Now to hear it from the White House, slapping tariffs on imports from China is going to change the entire equation of how companies do business. As it becomes more expensive to import from China, Donald Trump promised that other foreign countries were going to flock to the U.S. creating more jobs, more tax revenues, and generally become a big part of "making the U.S. great again."
So far, the president is half right. Over 50 multinational companies have announced plans to shift production out of China as a result of the 25 percent tariffs placed on $200 billion of Chinese imports. That trend is expected to accelerate if (and when) the U.S. levies even higher tariffs on China, since President Trump is threatening to add duties on another $325 billion of Chinese goods.
American computer makers such as Dell and HP plan to move as much as 30 percent of their computer notebook production out of China. Apple is assessing a similar move with 15-30 percent of their Chinese production. However, none of those companies intend to bring that capacity back to America. Vietnam, India, Thailand, and other Southeast Asian countries are the intended new centers of this manufacturing.
And it is not just non-Chinese companies that are re-thinking their production strategies. Several Chinese companies are also hedging their bets and shifting their businesses elsewhere, most notably to Vietnam. The Chinese government, in response, is doing all they can to retain and attract companies to their shores. Last month, the Chinese said they would ease restrictions on foreign investment in seven sectors, including the energy area. The financial sector is also an area that the government plans to open up to foreign investment.

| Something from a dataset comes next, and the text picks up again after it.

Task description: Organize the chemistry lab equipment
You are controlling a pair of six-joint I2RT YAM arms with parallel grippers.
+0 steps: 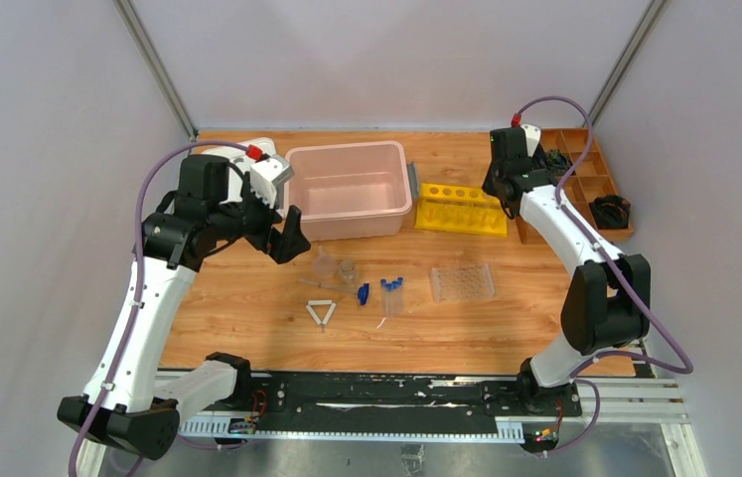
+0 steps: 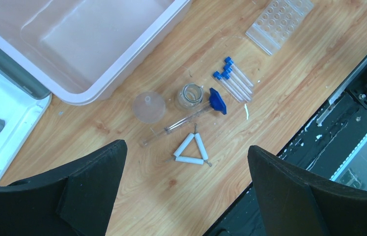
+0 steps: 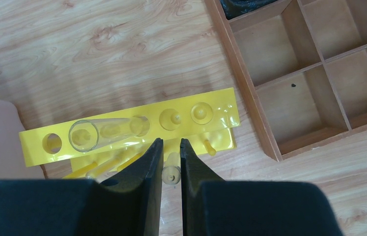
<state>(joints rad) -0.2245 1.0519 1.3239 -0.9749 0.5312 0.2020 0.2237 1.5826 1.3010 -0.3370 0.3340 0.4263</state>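
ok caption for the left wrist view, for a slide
Open left gripper above a white triangle frame, blue-capped tubes and a glass jar, beside a pink bin.

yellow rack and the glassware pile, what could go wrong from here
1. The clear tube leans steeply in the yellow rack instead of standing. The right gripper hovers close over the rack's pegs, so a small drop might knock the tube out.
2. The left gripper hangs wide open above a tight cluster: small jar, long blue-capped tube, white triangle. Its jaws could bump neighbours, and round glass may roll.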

Since Vietnam shares a border with China, it has benefited the most from the trade war. It is fast becoming a center for many manufacturers of electrical and electronic equipment. Two of the world's technology behemoths, Korea's Samsung Electronics and Japan's Kyocera, are making printers, smartphones and a variety of other technology products in the country.

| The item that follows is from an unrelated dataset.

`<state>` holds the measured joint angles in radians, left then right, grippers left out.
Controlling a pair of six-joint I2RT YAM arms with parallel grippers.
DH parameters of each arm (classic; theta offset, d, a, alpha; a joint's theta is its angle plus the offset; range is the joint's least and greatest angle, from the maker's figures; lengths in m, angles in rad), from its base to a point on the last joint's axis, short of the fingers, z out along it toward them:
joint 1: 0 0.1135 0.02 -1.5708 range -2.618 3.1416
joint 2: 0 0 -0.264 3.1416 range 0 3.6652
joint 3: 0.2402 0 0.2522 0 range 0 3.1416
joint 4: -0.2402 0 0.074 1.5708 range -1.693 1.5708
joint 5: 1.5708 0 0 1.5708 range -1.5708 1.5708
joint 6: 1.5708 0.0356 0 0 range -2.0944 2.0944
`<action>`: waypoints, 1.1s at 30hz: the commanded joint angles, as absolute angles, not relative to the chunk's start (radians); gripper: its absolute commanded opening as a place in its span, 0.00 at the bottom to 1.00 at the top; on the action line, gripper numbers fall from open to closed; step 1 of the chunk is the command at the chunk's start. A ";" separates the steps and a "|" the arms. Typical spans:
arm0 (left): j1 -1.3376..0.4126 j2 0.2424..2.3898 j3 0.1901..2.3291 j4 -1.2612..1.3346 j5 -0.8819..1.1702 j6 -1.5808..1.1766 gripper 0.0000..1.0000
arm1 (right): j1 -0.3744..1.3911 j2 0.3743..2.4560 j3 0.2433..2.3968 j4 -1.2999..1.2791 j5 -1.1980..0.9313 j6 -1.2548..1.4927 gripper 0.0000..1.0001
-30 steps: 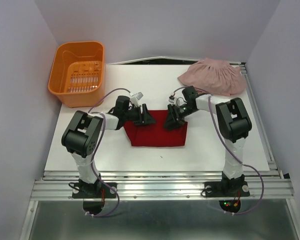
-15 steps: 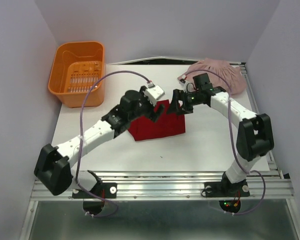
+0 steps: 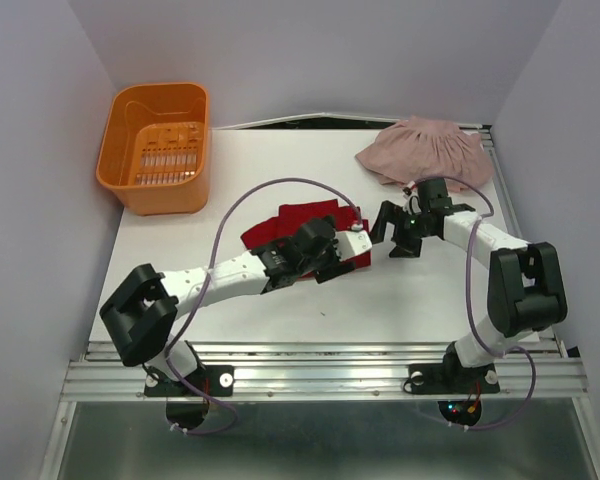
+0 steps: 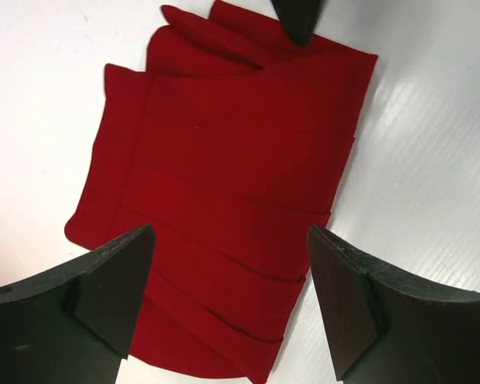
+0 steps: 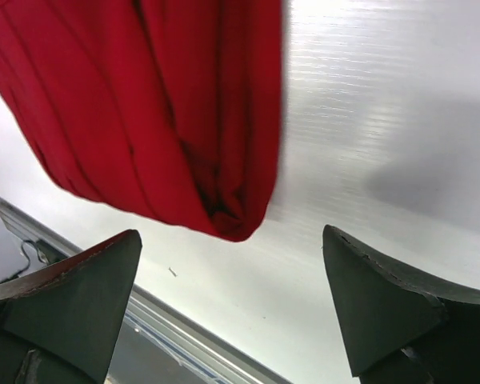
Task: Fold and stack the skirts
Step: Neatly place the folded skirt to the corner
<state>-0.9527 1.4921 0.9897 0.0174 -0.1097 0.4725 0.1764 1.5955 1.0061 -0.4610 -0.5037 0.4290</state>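
Observation:
The deep red skirt (image 3: 300,222) lies folded and pleated on the white table, seen flat in the left wrist view (image 4: 224,184) and as a folded end in the right wrist view (image 5: 152,120). My left gripper (image 3: 332,262) is open and empty over the skirt's near right part; in the left wrist view (image 4: 232,300) the jaws stand wide apart above the cloth. My right gripper (image 3: 392,240) is open and empty just right of the red skirt, jaws wide in the right wrist view (image 5: 232,304). The pale pink ruffled skirt (image 3: 428,150) lies unfolded at the back right.
An orange plastic basket (image 3: 158,145) stands at the back left. The table's metal front rail (image 3: 320,365) runs along the near edge. Purple cables loop above both arms.
The left arm has swung down and right over the red skirt; the right gripper has moved right, off the cloth. The skirt now lies folded smaller, released by both grippers.

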 commanded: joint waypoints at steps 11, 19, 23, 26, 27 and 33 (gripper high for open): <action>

The rush to establish new supply chains has been so huge, that it has boosted the GDP of Vietnam last year by almost 8 percent. The country's trade surplus with the U.S. has exceeded $20 billion since 2014,.and last year, it hit the highest level of surplus (almost $40 billion) in several decades.
Vietnam's windfall has not escaped the ire of the Trump Administration. The president has called the country "the single worst abuser of everybody" when it comes to unfair trade. The U.S. Treasury has recently added Vietnam to its watchlist of countries it is monitoring for possible currency manipulation. It is also looking into claims that Chinese exporters are routing their exports through Vietnam, then re-labeling their products with fake "made in Vietnam" labels to avoid the U.S. tariffs.
Vietnam is simply an example of what can happen when governments micro-manage trade and the economy. Our actions have succeeded in making Vietnam great again, something that doesn't sit well with me, a Vietnam Vet.
In response, sure, we can plug the leak in the dike by placing tariffs on Vietnamese imports, but then what? Diverting trade away from Vietnam won't mean more jobs or benefits for America. The tariff trade will simply be re-routed to other countries that can make them for less and have the skilled workers to do the job. Nonetheless, for those without a handle on how global economics and trade truly work, slapping tariffs on countries plays well with Main Street and that's what the president is counting on.